# Software update improves Vortek I-batten



## pacman (Aug 14, 2009)

FYI Vortek owners, there's a recent software update that purportedly improves the I-batten overload sensitivity function for Vortek rigging. It was installed in my system yesterday. I'll report on the improvement after I try it out today.


----------



## pacman (Aug 15, 2009)

So, the software upgrade improves i-Batten sensitivity somewhat, but not as much as it should. It's odd that a line runs fine using the paddle controllers at lower sensitivity levels, but running off the touch screen icon, a move to command or in a cue list, it halts after a few feet at any sensitivity setting under 30lbs. The field service technician seemed surprised by this, so maybe there have been improvements in the sensors since my motors were installed in 2005.

Any other Vortek owners out there? Are you experiencing the same problem?


----------



## Sayen (Aug 16, 2009)

What's on the pipe? I had to completely disengage the I-batten on curtains because it kept tripping, even the technician couldn't get it to work. I haven't noticed any problems with scenery or lighting equipment and the safety setups.


----------



## Sean (Aug 16, 2009)

pacman said:


> So, the software upgrade improves i-Batten sensitivity somewhat, but not as much as it should. It's odd that a line runs fine using the paddle controllers at lower sensitivity levels, but running off the touch screen icon, a move to command or in a cue list, it halts after a few feet at any sensitivity setting under 30lbs. The field service technician seemed surprised by this, so maybe there have been improvements in the sensors since my motors were installed in 2005.
> 
> Any other Vortek owners out there? Are you experiencing the same problem?



Having not worked with the Vortek system, I'm curious:

How does one handle the shift of 'cable weight' when moving an electric, etc? As the batten flys out it picks up more weight (assuming lighting circuits come from the grid). As a batten flys in, the weight is shifted back to the grid. 

Does Vortek allow for weight shifts at different trims as 'normal'? IE, can you set it to know that at +30' it will be 30lbs pipe heavy, and at +50 it will be 80lbs pipe heavy?

Just curious...

--Sean


----------



## pacman (Aug 16, 2009)

Sayen said:


> What's on the pipe? I had to completely disengage the I-batten on curtains because it kept tripping, even the technician couldn't get it to work. I haven't noticed any problems with scenery or lighting equipment and the safety setups.



Doesn't matter. I've always had trouble with I-Batten even with empty lines unless the sensitivity is set way high (70lbs or more), so I've usually run it disabled. So, I guess being able to drop to 30-40lbs _is_ an improvement.

I had a brake lock up week before last & had to get Pat to fly in after our electricians exhausted all the troubleshooting they could do. I got the latest motor & controller software updates while he was there.

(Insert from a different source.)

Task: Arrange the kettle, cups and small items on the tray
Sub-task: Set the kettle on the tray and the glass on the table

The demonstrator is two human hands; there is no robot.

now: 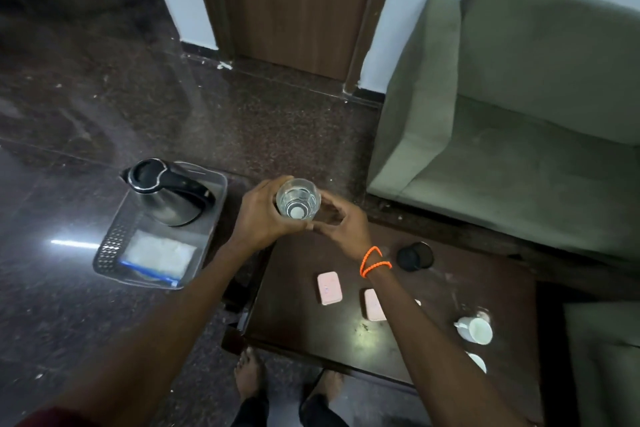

Unfortunately, all my soft goods are still dead hung except for a mid-stage traveler. We were supposed to add more lines last year, but funding evaporated when the economy tanked. The traveler that is on a Vortek has always given me the most trouble with I-Batten. It's a manual draw & the running line is weighted with a sandbag. When it hits the floor or picks up off the floor, I-Batten will trip every time; also usually when it's running.


----------



## pacman (Aug 17, 2009)

Sean said:


> Having not worked with the Vortek system, I'm curious:
> 
> How does one handle the shift of 'cable weight' when moving an electric, etc? As the batten flys out it picks up more weight (assuming lighting circuits come from the grid). As a batten flys in, the weight is shifted back to the grid.
> 
> ...



The cable cradle pickup has its own lift line, so all the weight is always on the motor. Were that not the case, you'd just set a sensitivity high enough to account for the shift in weight. My electrics are on double purchase lines in order to double the load capacity to 2400lbs, so high limit is about 30ft instead of 50ft. I don't know if most Vortek installations use double purchase for electrics, but I would think doing so would also reduce the cable weight issues if the cable isn't rigged with its own line.

Sensitivity can be set in 5lb increments from 5lbs to 100lbs. As I said previously, anything under 30lbs trips for me. Prior to the new software, 70lbs or so for routinely required.


----------



## Sayen (Aug 21, 2009)

I think most of my sensitivities are set to 100 lbs, to get them to stop tripping. Pat has looked at them a couple of times without knowing what to do. Weird air drafts, maybe.

In response to cable weight - I believe the system 'learns' the changing weights through the control computer. 99% of the time the system works great.

By the way, it turns out my local Barbizon in Phoenix is a Vortek expert, and not only do I prefer working with them they did better work than the contracted Vortek experts locally.


----------